New
Leaders Appointed by President Obama to the President’s Committee
on the Arts and the Humanities
President Barack Obama appointed George Stevens, Jr. and Margo Lion to
serve as co-chairs of the President’s Committee on the Arts and
the Humanities. To serve as Vice-Chair the President appointed Dr. Mary
Schmidt Campbell. Each of these distinguished appointments is exemplary
of this Administration’s belief that the arts and humanities are
at the core of a vital society. No entity is better positioned than the
President’s Committee to help bring together the public and private
sectors to advance the non-partisan cultural objectives of the Administration
since it is comprised of private citizens from around the United States,
as well as the heads of government cultural agencies, including the National
Endowment on the Arts, the National Endowment on the Humanities and the
Institute of Museum and Library Services.
President Obama said, “My administration is committed to . . .

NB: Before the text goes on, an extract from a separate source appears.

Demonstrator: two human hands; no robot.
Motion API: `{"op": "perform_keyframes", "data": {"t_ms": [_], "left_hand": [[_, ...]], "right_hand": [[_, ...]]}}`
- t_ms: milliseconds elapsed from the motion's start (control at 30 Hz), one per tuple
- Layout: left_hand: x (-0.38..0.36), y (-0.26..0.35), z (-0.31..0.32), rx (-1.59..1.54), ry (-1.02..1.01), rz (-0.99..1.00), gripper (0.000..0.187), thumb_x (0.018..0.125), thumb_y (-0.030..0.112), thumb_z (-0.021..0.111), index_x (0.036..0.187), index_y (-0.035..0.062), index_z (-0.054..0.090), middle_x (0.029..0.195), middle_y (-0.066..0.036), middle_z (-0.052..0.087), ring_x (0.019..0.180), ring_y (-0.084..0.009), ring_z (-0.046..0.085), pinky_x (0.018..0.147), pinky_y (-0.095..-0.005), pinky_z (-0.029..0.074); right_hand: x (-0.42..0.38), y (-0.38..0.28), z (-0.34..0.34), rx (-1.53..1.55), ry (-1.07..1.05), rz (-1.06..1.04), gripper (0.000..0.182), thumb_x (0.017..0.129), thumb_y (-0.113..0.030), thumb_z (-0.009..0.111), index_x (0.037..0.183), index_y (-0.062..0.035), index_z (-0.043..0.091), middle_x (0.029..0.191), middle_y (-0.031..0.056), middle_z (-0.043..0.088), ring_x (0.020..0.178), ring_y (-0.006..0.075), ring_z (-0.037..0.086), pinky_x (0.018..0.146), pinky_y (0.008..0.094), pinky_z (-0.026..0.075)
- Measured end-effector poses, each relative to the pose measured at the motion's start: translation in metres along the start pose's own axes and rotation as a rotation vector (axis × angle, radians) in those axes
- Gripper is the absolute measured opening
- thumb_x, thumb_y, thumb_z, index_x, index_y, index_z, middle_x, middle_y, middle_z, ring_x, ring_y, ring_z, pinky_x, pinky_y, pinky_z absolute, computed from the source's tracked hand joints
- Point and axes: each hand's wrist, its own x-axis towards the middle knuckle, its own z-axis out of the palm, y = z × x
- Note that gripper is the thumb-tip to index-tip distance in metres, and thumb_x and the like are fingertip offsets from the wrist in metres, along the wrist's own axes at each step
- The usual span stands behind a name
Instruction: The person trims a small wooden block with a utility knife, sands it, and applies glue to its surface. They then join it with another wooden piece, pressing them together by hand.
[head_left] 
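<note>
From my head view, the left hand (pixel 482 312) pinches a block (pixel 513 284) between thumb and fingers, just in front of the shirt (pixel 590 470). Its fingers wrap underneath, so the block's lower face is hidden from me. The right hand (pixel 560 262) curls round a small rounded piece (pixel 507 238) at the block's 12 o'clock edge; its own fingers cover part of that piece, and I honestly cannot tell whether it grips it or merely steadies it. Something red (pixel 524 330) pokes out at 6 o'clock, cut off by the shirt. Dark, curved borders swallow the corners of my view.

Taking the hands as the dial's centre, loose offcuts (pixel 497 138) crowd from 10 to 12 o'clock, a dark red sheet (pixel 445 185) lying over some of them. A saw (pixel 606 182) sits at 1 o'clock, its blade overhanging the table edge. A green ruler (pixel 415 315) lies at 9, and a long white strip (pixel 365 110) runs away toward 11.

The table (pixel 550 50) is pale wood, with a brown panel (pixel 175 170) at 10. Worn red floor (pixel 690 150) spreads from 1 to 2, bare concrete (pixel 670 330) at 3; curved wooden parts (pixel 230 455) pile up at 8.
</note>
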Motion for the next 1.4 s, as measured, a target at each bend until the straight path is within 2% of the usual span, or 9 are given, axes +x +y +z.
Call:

investing in the future of arts and the humanities, and these individuals
will serve my team well as we work to accomplish these goals. I look forward
to working with them in the months and years ahead.”
The President’s Committee welcomes the new chairs and vice-chair
and congratulates them on their appointments.
George Stevens, Jr.
In a career spanning fifty years George Stevens, Jr. has created a legacy
of distinguished work as a writer, director, producer of motion pictures
and television, and he has been a force for celebrating American excellence
in the arts as founder of the American Film Institute and creator of The
Kennedy Center Honors.
He learned his craft and gained his passion for excellence as a young
man working alongside his accomplished father, motion picture director
George Stevens, on A Place in the Sun, Shane, Giant and The Diary of Anne
Frank.
In 1962, at age 29, he accepted Edward R. Murrow’s invitation to
head the Motion Picture Service of USIA during the Kennedy Years where
he fostered a new generation of documentary filmmakers. Nine From Little
Rock won USIA its first Oscar and Murrow described Stevens as “revolutionizing”

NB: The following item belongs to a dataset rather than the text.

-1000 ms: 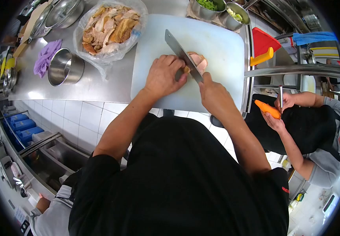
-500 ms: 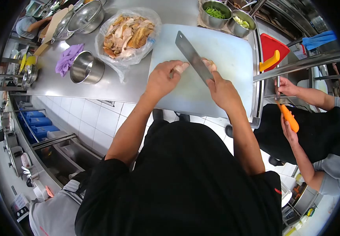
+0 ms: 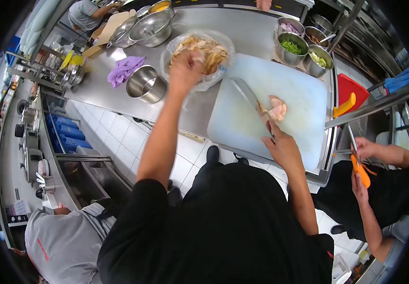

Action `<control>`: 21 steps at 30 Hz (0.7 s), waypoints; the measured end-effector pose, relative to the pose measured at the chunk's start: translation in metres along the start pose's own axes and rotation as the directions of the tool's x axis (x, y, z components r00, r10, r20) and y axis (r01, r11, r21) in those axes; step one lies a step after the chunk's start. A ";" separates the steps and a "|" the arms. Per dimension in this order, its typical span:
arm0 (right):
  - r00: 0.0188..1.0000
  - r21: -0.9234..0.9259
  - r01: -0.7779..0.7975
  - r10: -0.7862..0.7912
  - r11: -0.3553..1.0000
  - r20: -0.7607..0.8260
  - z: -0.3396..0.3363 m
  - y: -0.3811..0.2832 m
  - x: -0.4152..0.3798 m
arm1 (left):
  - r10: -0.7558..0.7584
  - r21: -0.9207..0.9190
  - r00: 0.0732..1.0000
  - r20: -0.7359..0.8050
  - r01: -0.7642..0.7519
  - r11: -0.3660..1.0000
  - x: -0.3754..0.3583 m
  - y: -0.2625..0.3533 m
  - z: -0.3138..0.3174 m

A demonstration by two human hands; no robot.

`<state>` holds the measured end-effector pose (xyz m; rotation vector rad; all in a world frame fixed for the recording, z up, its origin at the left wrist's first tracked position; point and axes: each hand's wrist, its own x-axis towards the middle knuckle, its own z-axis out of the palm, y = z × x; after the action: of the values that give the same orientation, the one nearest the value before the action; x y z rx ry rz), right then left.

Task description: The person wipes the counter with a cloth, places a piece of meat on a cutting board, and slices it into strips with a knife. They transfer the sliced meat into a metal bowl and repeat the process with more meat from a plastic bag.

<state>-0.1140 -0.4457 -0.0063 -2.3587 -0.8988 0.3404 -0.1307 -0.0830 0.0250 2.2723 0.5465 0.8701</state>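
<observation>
My left hand (image 3: 186,70) is over the clear plastic bag (image 3: 228,45) of cooked chicken pieces (image 3: 216,57). Motion smears its fingers, so whether they hold a piece cannot be told. My right hand (image 3: 282,146) is wrapped around the handle of a cleaver (image 3: 248,96), its blade slanting up and left across the white cutting board (image 3: 228,118). Close to the blade's right side, a few cut pieces of chicken (image 3: 277,110) lie on the board.
Left of the bag are a steel pot (image 3: 146,85), a purple cloth (image 3: 125,71) and a colander (image 3: 151,31). Steel containers of green vegetables (image 3: 292,48) stand beyond the board. A red bin (image 3: 351,94) is at right, near another person peeling a carrot (image 3: 360,173).
My left hand has left the board and reached up and left to the bag. The cleaver has dropped lower beside the cut chicken. The camera view has shifted left.
</observation>
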 end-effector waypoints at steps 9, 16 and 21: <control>1.000 -0.302 0.023 -0.023 0.953 0.004 -0.014 -0.015 -0.027 | 0.384 0.143 0.915 0.128 -0.400 0.905 -0.002 0.057 0.005; 0.994 -0.342 0.057 -0.085 0.938 -0.067 -0.029 -0.003 -0.038 | 0.572 -0.139 0.541 0.617 -0.640 0.756 -0.060 0.104 0.055; 0.994 -0.344 0.086 -0.102 0.935 -0.029 -0.020 0.010 -0.048 | 0.371 -0.097 0.399 0.838 -0.561 0.822 -0.064 0.085 0.094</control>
<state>-0.1353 -0.4926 0.0053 -2.6127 -1.1203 0.0928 -0.0963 -0.2187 0.0009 2.7189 -0.5260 -0.1798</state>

the USIA’s motion picture operation, infusing it with “a new
creative spirit…imagination and vigor.” In addition to being
the long time producer of the Kennedy Center Honors, Stevens has been
recognized with 11 Emmys from the Academy of Television Arts and Sciences,
two George Foster Peabody Awards for Meritorious Service to Broadcasting,
nine awards from the Writers Guild of America and several Academy Award
nominations.
Margo Lion
A Broadway producer, Lion’s career has spanned theatre, politics,
and education. She has worked with the pre-eminent theater writers of
our time including: Tony Kushner, David Mamet, Arthur Miller, August Wilson
and George C. Wolfe, and her productions have garnered 20 Tony Awards,
4 Olivier Awards and 1 Pulitzer Prize. Lion is also an adjunct professor
and a member of the Dean's Council at the New York University’s
Tisch School of the Arts. She began her career as special cultural projects
coordinator in Senator Robert F. Kennedy’s New York office and after
his death, taught elementary school. She now serves on the Board of Directors
of the LAByrinth Theatre and Broadway Cares/Equity Fights Aids, and on
the advisory boards of the Baltimore Young Women’s Leadership School
(Opening August 2009), the Alliance for Inclusion in the Arts and PUBLICOLOR.
Mary Schmidt Campbell
Dr. Campbell is the Dean of the Tisch School of the Arts at New York University,
one of the nation's leading centers for the teaching of the performing
and cinematic arts. Since her appointment as Dean in 1991, she has initiated
major renovations of the School's film facilities; inaugurated new programs
in Art and Public Policy, Film Preservation and Archiving, and Recorded
Music. She is the former Chair of the New York State Council on the and
began her career in New York as the executive director of the Studio Museum
in Harlem. Under her leadership, the Studio Museum in Harlem emerged as
a major national and international cultural institution. In 1987, Mayor
Edward I. Koch invited Dr. Campbell to serve as Commissioner of Cultural
Affairs of the City of New York. She earned a Ph.D. in humanities from
Syracuse University in 1982, and has been awarded Ford and Rockefeller
fellowships. She is author a book Memory and Metaphor: The Art of Romare
Bearden, 1940-1987.
In early August, President Obama appointed Rachel Goslins, independent
TV and film producer, as the President’s Committee's Executive Director.